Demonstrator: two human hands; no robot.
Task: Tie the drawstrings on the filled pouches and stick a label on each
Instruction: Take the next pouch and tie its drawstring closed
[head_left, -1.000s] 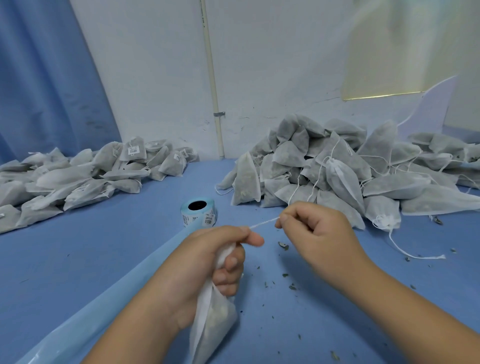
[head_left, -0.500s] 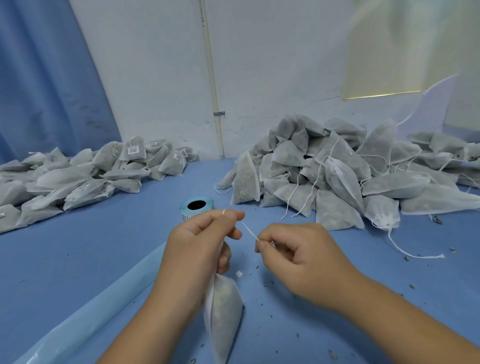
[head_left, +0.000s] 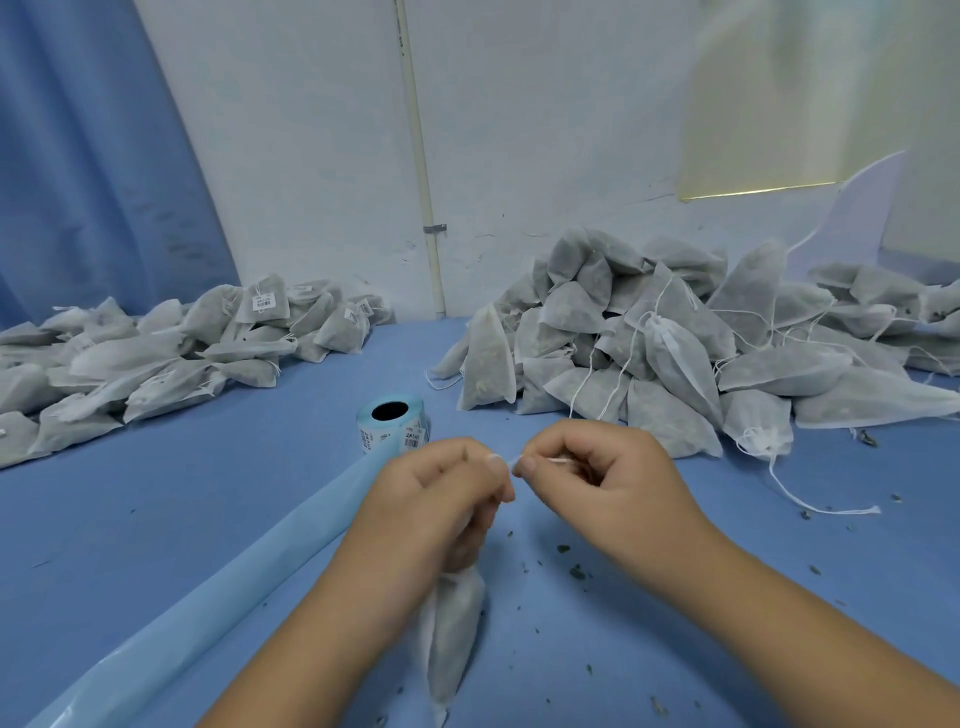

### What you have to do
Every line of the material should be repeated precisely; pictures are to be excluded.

### Solution for this task
Demonstrator: two human hands; no robot.
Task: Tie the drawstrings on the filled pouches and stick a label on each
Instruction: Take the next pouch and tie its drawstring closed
[head_left, -1.000s] 
[head_left, -0.500s] 
[head_left, +0.000s] 

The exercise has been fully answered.